Longtime residents are generally welcoming in Newburgh, a city of about 28,000, but there remain challenges: a shortage of affordable housing, inadequate health care and nearly nonexistent public transportation. It is not unusual, said Carmen Vazqueztell, director of bilingual education in Newburgh schools, to see Mexican immigrants walking or riding bicycles along country roads at night.
Some see the lack of services as business opportunities to sell Oaxacan groceries, soccer supplies and airfare to Mexico City.
"You drive up and down Broadway and say, 'Wow, look at this new business, and this one and this one and this one,'" Vazqueztell said. "They've really made a mark in this community."
Of course, nothing new, but the revitalization of formerly dead business areas is worth noting. I see it in our area - the main roads leading from our part of town (the south) to downtown are full of empty storefronts which are slowly being filled with businesses, mostly catering to Hispanic customers, and some to Asian (in case you don't know, Fort Wayne has one of the largest concentrations of expatriated Burmese in the country). In our drive on Friday, it was quite noticeable in...Lingonier, I think. (don't quote me. It was one of those towns). The outskirts were, of course, all Arby'd and Wal-Marted, but the downtown, obviously dead for a while, was now filled with shops with Spanish-language signs. Fascinating.
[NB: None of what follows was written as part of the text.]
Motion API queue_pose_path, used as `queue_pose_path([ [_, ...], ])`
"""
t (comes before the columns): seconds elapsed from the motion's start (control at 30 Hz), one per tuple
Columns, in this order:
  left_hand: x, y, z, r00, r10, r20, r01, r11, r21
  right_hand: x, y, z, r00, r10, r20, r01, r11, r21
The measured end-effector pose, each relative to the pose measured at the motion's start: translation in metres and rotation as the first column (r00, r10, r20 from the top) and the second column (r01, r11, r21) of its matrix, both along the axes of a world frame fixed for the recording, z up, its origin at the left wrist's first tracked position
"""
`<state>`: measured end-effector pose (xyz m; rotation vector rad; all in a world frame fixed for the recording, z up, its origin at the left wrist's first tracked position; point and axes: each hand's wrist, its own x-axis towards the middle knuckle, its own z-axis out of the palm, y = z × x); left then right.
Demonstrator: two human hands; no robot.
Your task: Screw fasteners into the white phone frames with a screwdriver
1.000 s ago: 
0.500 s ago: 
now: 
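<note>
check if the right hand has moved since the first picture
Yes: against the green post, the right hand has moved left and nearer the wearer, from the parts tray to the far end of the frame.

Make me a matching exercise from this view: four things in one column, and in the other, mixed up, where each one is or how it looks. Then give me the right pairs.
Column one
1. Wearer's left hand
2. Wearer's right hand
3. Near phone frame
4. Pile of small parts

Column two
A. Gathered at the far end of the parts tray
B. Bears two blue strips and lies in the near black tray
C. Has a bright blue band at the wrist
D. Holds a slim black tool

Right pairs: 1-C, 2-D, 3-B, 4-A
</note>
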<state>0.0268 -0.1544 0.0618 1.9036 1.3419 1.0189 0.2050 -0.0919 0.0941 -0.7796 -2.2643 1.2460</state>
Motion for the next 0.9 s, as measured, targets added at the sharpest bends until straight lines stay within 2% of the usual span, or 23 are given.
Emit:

Meanwhile, Sandra sends along this story from the Indianapolis Star and remarks that in her view (I didn't save the note and can't quote directly - of course she said it much better herself!), the diminished role given to Catholic institutions in this story is part of the perspective that would like to convince Latinos that being "American" = being "not Catholic." Am I misquoting you, Sandra?
The Rev. Samuel Ruiz says the cross, with its vertical and horizontal intersecting beams, is more than just a sacred symbol of the Christian faith.
He sees it as a fitting symbol for his ministry to Indianapolis' immigrant Hispanic community: Point them upward to God, while helping them get by here on Earth.
Ruiz, who is pastor of the Hispanic ministry at Emmaus Lutheran Church on the Near Southside, leads one of the more than 50 Hispanic congregations in the Indianapolis area.
The job involves not only conducting baptisms and preaching the Gospel but also helping new immigrants find jobs, learn English and keep their kids out of gangs.
"People who are in that survival environment, they need more than a church," said Ruiz, a 57-year-old Cuban immigrant whose congregation numbers about 40 people on Sundays.
More than 20 religious leaders, Ruiz among them, have banded together to form the Alliance of Hispanic Pastors in Indianapolis, which involves clergy from Methodist, Baptist, Lutheran and other denominations.
While Hispanic pastors say they serve both spiritual and earthly needs, it is often down-to-earth problems such as unemployment, hunger or immigration problems that bring new arrivals to the church doorstep.